*TASK PROMPT*. Each line starting at the one that contains "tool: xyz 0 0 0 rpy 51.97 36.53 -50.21" and ending at the one that contains "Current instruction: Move" must be returned exactly, and the rest of the listing is left out.

________________________

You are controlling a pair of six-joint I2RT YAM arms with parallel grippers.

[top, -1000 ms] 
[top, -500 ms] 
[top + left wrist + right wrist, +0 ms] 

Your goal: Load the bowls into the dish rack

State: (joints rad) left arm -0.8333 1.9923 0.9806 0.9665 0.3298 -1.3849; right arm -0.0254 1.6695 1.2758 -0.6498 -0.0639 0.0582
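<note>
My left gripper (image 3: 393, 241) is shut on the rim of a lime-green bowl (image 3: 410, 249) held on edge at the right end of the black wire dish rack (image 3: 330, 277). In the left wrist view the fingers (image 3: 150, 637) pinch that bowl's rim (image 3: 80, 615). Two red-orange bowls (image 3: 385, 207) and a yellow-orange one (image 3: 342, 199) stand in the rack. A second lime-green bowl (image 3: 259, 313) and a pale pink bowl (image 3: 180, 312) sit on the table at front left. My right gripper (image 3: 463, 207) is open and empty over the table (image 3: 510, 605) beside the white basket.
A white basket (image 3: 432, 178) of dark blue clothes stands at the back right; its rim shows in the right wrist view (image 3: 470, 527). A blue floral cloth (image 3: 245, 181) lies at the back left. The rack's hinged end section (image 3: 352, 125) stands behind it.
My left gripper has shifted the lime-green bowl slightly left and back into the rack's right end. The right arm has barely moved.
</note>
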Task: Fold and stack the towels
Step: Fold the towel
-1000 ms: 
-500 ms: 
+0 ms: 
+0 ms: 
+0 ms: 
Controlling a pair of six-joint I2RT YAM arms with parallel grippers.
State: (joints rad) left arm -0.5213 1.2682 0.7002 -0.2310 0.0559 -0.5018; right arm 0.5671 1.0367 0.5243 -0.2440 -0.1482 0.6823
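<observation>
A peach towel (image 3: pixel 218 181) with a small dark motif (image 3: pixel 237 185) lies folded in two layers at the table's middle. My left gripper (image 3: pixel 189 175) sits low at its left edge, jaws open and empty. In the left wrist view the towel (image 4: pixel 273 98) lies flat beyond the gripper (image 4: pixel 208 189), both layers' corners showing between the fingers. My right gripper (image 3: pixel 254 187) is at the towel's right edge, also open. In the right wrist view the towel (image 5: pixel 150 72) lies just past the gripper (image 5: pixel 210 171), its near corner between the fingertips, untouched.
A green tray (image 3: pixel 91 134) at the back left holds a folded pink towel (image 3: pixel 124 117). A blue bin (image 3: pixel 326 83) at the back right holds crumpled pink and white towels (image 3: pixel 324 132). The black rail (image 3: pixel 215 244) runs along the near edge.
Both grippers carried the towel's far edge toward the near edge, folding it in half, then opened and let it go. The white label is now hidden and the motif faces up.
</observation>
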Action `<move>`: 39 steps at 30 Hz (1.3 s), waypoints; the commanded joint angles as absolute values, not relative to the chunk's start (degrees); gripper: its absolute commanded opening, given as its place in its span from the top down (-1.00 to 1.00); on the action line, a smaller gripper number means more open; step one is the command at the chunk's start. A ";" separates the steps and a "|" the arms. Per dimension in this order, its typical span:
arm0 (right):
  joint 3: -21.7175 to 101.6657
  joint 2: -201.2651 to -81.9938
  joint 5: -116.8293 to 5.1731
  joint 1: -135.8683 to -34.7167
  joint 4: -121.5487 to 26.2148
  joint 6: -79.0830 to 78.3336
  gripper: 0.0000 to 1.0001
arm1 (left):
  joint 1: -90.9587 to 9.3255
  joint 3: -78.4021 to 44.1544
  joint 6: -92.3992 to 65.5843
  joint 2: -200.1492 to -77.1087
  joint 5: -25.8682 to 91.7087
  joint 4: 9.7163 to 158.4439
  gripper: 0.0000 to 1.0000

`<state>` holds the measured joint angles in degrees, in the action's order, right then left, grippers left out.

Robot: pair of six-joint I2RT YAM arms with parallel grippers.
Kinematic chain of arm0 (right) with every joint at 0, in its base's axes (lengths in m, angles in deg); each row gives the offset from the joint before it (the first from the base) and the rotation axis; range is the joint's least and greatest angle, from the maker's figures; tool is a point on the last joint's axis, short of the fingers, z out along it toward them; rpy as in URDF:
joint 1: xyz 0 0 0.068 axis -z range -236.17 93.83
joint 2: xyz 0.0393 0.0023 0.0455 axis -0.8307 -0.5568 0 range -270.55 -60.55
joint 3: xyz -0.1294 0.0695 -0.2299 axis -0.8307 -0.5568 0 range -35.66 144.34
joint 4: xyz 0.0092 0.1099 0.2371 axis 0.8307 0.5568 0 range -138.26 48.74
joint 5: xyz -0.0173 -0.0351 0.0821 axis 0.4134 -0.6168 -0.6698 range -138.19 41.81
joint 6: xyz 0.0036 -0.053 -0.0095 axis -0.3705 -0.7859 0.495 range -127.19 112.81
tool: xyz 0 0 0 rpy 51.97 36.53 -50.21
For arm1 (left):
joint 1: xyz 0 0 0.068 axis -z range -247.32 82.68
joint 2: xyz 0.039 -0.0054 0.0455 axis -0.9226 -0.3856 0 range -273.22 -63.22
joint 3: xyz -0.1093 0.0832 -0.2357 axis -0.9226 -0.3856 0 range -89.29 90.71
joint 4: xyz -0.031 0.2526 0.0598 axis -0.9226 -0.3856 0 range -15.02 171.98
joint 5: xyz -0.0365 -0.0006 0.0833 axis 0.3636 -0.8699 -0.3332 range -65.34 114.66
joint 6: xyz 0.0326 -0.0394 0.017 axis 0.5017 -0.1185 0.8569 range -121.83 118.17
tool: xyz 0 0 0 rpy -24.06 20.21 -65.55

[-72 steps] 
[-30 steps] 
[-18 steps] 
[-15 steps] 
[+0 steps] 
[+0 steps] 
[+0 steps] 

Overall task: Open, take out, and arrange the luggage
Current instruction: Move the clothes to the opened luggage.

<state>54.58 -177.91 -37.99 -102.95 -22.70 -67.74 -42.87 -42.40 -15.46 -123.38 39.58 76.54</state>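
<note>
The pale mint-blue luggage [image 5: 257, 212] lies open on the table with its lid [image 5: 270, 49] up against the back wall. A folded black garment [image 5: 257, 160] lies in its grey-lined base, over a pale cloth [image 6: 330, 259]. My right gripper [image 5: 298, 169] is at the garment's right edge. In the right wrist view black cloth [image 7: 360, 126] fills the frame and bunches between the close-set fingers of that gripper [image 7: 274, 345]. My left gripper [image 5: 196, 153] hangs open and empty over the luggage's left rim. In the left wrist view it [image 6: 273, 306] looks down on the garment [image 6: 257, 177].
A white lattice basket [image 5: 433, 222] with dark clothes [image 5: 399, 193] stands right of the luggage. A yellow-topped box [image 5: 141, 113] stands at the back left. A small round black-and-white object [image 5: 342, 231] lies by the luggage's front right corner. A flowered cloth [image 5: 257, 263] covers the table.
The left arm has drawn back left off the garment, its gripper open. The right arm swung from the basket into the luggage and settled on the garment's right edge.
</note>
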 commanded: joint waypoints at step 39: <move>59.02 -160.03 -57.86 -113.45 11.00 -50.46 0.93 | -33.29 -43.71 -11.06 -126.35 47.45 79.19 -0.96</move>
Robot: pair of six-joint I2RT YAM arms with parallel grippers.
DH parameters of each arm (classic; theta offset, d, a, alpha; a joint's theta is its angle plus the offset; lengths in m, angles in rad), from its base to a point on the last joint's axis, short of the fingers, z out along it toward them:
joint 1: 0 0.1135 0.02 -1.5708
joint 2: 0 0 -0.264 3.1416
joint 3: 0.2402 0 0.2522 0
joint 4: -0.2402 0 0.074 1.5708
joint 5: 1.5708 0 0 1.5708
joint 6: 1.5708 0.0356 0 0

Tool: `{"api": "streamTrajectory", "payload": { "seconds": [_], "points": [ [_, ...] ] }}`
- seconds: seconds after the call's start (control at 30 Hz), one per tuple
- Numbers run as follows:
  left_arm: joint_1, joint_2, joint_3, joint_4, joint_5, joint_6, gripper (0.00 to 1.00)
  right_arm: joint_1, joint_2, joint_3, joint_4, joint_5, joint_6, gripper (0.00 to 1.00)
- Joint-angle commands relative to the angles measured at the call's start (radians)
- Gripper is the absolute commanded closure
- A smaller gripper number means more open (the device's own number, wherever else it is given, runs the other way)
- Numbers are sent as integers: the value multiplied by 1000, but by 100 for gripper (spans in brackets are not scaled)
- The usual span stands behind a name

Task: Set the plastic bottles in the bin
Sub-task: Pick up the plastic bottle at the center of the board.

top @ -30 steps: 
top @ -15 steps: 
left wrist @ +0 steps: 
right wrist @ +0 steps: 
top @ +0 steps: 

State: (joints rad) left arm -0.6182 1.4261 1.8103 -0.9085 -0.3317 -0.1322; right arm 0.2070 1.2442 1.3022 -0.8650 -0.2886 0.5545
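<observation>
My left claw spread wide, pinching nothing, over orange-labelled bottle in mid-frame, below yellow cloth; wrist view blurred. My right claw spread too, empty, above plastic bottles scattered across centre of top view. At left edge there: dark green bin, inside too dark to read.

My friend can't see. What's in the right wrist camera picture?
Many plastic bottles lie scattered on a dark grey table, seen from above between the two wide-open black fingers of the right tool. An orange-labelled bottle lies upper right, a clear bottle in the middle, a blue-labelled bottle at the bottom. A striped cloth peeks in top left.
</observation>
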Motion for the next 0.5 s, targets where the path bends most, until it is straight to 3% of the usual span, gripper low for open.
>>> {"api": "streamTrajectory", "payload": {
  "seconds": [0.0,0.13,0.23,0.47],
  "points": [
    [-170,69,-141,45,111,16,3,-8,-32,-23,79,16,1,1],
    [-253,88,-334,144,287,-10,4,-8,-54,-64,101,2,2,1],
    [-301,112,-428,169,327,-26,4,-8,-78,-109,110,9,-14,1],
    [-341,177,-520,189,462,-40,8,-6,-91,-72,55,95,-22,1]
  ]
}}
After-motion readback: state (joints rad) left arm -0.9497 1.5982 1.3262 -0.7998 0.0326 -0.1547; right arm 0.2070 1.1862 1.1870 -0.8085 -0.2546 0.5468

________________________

*ANSWER SPACE*.
tool: xyz 0 0 0 rpy 51.97 36.53 -50.21
For arm1 (left):
joint 1: xyz 0 0 0.068 axis -z range -247.32 82.68
joint 2: xyz 0.039 -0.0054 0.0455 axis -0.9226 -0.3856 0 range -273.22 -63.22
joint 3: xyz -0.1093 0.0832 -0.2357 axis -0.9226 -0.3856 0 range -89.29 90.71
joint 4: xyz -0.031 0.2526 0.0598 axis -0.9226 -0.3856 0 range -15.02 171.98
joint 5: xyz -0.0365 -0.0006 0.0833 axis 0.3636 -0.8699 -0.3332 range -65.34 114.66
joint 6: xyz 0.0326 -0.0394 0.017 axis 0.5017 -0.1185 0.8569 range -121.83 118.17
tool: xyz 0 0 0 rpy -24.06 20.21 -65.55

[-72 steps] 
[-30 steps] 
[-18 steps] 
[-15 steps] 
[+0 steps] 
[+0 steps] 
[+0 steps] 

Overall task: Open, take out, and arrange the luggage
Current instruction: Move the clothes to the opened luggage.

What appears above is the complete answer.